This is a followup post on “A DEX on plasma” from Apr’18. We have gone through many iterations and have what we believe is a production quality spec. Note that ours is designed for trading and not UTXO payments like almost all other specs here.
Our focus is weighted with UX, Scaling and Security in that order.
UX is the primary driver since we are building a business, not just engaging in technical research. Most of our choices were based on pragmatic conditions of the market and user base today. For example, we realized that exit games are a non-starter because although they work, even many tech-savvy users would avoid such exchanges at the current time. Our users were also confused why they have to deposit a heavy bond to take out their own money.
Scaling was the next primary driver. We aimed for sub-linear cost in terms of gas, storage and computational load with increasing volume. Without this, the platform becomes self-limiting as gas costs drive traders elsewhere. Scaling also feeds into security since super-linear cost would make it practical to overwhelm any validators with long chains of transactions, dust trades and other attacks whose impact is amplified by high activity.
Security is last but not the least. It is intertwined with the two needs above. We needed a security model and proof so that the model could be examined and any gaps speedily addressed.

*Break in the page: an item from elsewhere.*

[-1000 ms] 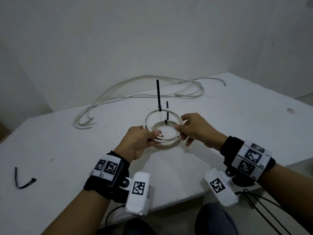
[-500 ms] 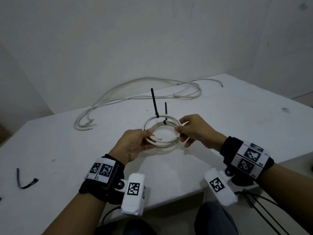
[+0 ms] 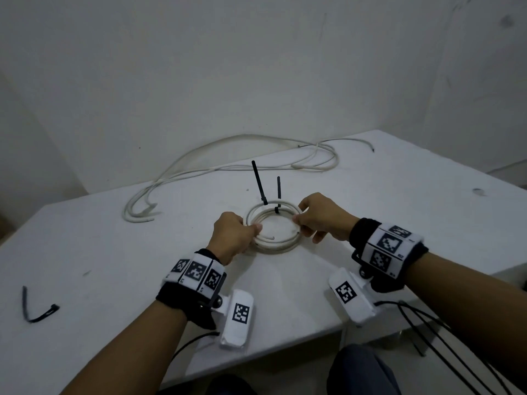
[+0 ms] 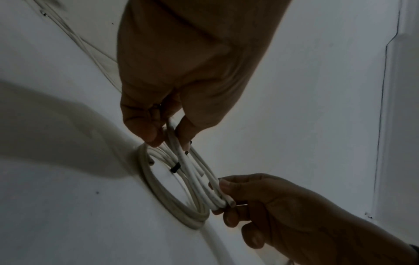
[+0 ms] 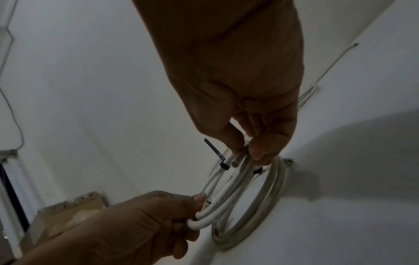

Read the full Gluon Plasma paper to understand our motivations and drivers.
Top features:
- Offline Recipient
- Instant finality on plasma chain
- Fast withdraws (< 1 hour)
- Fungible
- Unlimited number of coins
- Unlimited trades per block
- Light nodes
- Compact fraud proofs
- Ethereum Network Congestion tolerant
- Security Model/Proof
- Watchtower-free
- Exit Game-free
- Challenge/Response-free
Ok, so what’s the catch?
Data Unavailability is not yet eliminated. A governance token is used to vote for a chain halt if the operator turns maleficent. SEE UPDATE BELOW
Security Proof Outline
A payment network is secure if the following constraints hold for every transaction:
- The recipient can receive the payment directly.
- The sender’s provable intention is required to send the payment.
- The amount received is exactly the amount sent.
- Network participants can verify validity according to consensus rules.
If it can be shown that every state change enforces the above, then the network is safe. The above needs to be enforced at 3 levels:
- All steps of the protocol, which is the interface between the main chain and plasma chain
- Plasma ledger entries
- Plasma chain, which is the arrangement of plasma ledger entries.
I ask the reader to read the full paper since the protocol and the fraud proofs together make the system, so listing just the protocol here would be a disservice.
Guide to reading the paper: What each chapter speaks about
3: Deriving account model from UTXO model
4: How Exchange security models work
5: Why we needed a different plasma flavor
6: Gluon Plasma fundamentals
7: Gluon Plasma characteristics (is this flavor suitable for your project?)
8: Gluon Plasma Protocol
9: Fraud Proofs
Appendix A,B and C: Proofs of safety and custody
Your improvements and critical feedback is highly appreciated!
UPDATE: Joey Krug suggested we replace the POA with tendermint consensus POS. We realized that if we decouple the exchange and consensus (ie block committer) roles, we can eliminate data unavailability:
- Exchange(s) creates transactions.
- Tendermint POS committers create blocks from transactions.
- If exchange withholds data, POS validators will simply not commit any more blocks.
- If at least 1/3 of the POS validators collude with the exchange and duplicitously commit a block while withholding data, other POS validators can slash their deposit (which needs to be hefty).
Regarding 3. Chain is abandoned and halts when there is a single exchange on the plasma chain. On a multi-exchange chain, the byzantine exchange is ejected and trades in its block are effectively rolled back. Other exchanges can continue to operate. Multi-exchange feature is not yet finalized.
A single exchange Tendermint POS can probably be implemented without much impact.